[Exercise goal] Nothing but the lines below between the line holding "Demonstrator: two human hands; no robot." and the line holding "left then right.", inclusive, should appear in the answer, each set down exactly.

The data Block Start

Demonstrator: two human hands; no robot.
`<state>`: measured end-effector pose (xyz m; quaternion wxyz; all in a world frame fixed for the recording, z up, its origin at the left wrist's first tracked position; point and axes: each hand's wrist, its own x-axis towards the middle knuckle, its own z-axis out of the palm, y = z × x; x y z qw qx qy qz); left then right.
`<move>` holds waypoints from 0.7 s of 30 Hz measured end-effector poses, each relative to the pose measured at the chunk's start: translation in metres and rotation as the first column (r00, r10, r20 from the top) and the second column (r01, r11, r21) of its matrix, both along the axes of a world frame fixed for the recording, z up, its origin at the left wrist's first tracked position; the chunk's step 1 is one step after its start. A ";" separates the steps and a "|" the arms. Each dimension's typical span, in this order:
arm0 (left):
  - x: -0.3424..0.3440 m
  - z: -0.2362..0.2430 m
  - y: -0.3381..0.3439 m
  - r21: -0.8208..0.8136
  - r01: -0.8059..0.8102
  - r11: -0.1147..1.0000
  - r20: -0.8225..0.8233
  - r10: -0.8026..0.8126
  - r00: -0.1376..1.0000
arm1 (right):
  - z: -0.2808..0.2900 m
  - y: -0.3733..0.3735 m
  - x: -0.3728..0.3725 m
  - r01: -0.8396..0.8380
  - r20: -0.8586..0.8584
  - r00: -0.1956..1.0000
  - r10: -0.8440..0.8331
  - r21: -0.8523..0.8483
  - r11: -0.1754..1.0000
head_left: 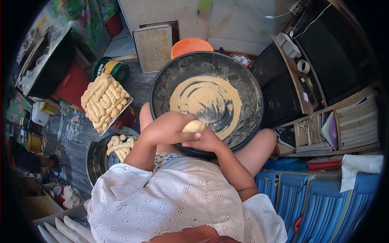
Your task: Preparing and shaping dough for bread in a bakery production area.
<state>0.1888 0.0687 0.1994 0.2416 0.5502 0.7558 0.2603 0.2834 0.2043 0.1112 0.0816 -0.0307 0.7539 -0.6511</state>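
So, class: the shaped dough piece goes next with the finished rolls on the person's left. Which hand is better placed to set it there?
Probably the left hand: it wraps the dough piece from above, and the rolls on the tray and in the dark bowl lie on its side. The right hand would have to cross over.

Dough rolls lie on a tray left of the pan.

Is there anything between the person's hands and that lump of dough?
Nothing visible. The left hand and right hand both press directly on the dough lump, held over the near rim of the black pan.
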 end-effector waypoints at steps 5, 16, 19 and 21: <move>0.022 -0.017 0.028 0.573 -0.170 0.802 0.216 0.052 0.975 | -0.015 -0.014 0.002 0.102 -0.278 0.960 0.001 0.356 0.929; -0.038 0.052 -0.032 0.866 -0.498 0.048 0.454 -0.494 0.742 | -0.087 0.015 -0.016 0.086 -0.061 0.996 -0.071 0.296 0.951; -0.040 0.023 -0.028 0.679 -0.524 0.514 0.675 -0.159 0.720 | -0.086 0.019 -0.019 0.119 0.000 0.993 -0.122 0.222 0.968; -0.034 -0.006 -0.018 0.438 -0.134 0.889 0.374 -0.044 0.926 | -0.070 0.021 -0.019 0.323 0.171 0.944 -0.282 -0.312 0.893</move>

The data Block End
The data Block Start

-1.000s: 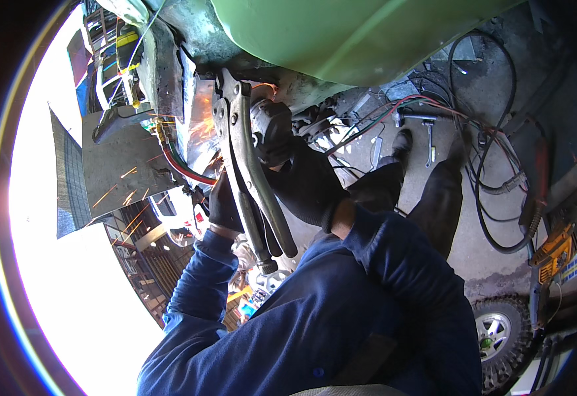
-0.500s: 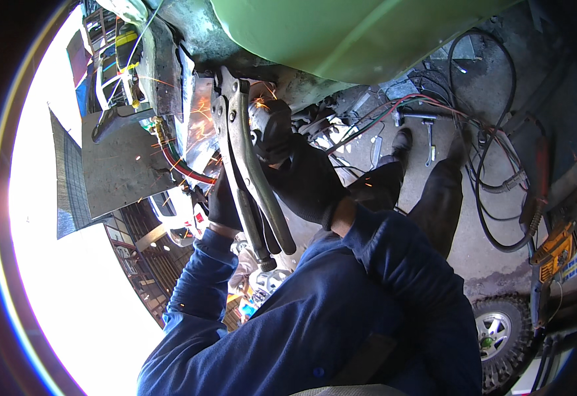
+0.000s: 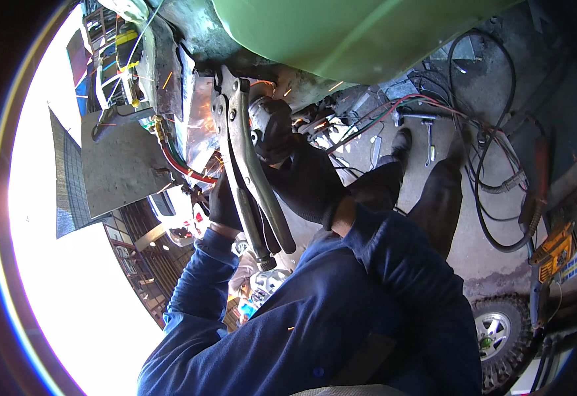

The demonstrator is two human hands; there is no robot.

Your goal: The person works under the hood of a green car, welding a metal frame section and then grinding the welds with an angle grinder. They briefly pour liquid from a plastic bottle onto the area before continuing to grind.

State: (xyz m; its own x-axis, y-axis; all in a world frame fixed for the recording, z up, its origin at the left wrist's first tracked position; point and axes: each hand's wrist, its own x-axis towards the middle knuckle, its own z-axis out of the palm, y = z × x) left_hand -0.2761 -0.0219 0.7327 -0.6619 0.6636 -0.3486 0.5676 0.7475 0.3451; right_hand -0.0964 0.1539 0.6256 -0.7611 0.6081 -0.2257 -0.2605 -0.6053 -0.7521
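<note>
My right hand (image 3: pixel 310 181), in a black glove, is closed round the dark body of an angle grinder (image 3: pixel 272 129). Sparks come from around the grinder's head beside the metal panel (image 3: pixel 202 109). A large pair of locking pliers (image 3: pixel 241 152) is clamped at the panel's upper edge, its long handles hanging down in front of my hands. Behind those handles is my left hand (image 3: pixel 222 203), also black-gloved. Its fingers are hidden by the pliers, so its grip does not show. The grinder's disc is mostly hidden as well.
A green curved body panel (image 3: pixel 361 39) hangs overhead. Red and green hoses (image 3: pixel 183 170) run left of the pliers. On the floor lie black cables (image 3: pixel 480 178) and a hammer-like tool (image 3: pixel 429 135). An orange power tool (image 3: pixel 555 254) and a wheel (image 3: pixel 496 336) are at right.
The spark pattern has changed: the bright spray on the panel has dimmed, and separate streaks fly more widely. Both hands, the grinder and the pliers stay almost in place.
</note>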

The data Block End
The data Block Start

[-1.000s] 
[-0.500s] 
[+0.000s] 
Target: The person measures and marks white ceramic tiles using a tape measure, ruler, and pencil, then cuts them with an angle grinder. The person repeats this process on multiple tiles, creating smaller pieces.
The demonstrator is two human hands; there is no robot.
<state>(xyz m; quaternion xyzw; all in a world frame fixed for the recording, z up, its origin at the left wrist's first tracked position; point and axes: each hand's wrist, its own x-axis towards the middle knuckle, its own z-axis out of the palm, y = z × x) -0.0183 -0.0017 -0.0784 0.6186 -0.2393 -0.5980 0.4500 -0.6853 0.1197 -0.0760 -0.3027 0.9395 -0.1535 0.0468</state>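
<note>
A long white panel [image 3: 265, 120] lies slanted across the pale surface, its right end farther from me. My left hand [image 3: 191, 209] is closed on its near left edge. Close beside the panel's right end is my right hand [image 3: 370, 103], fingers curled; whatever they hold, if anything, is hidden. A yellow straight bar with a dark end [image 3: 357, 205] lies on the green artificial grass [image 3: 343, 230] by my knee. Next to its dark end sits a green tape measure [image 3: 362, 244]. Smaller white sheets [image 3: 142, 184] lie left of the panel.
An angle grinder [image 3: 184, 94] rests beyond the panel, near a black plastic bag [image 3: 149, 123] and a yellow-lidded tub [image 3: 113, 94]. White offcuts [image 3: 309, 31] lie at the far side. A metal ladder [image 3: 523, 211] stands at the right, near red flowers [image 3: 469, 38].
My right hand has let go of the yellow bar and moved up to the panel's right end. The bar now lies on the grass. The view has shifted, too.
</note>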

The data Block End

[Your solution]
Demonstrator: two human hands; no robot.
`<state>`: measured end-effector pose (xyz m; quaternion wxyz; all in a world frame fixed for the recording, z up, its origin at the left wrist's first tracked position; point and axes: each hand's wrist, its own x-axis towards the middle knuckle, its own z-axis out of the palm, y = z × x; x y z qw qx qy qz); left then right.

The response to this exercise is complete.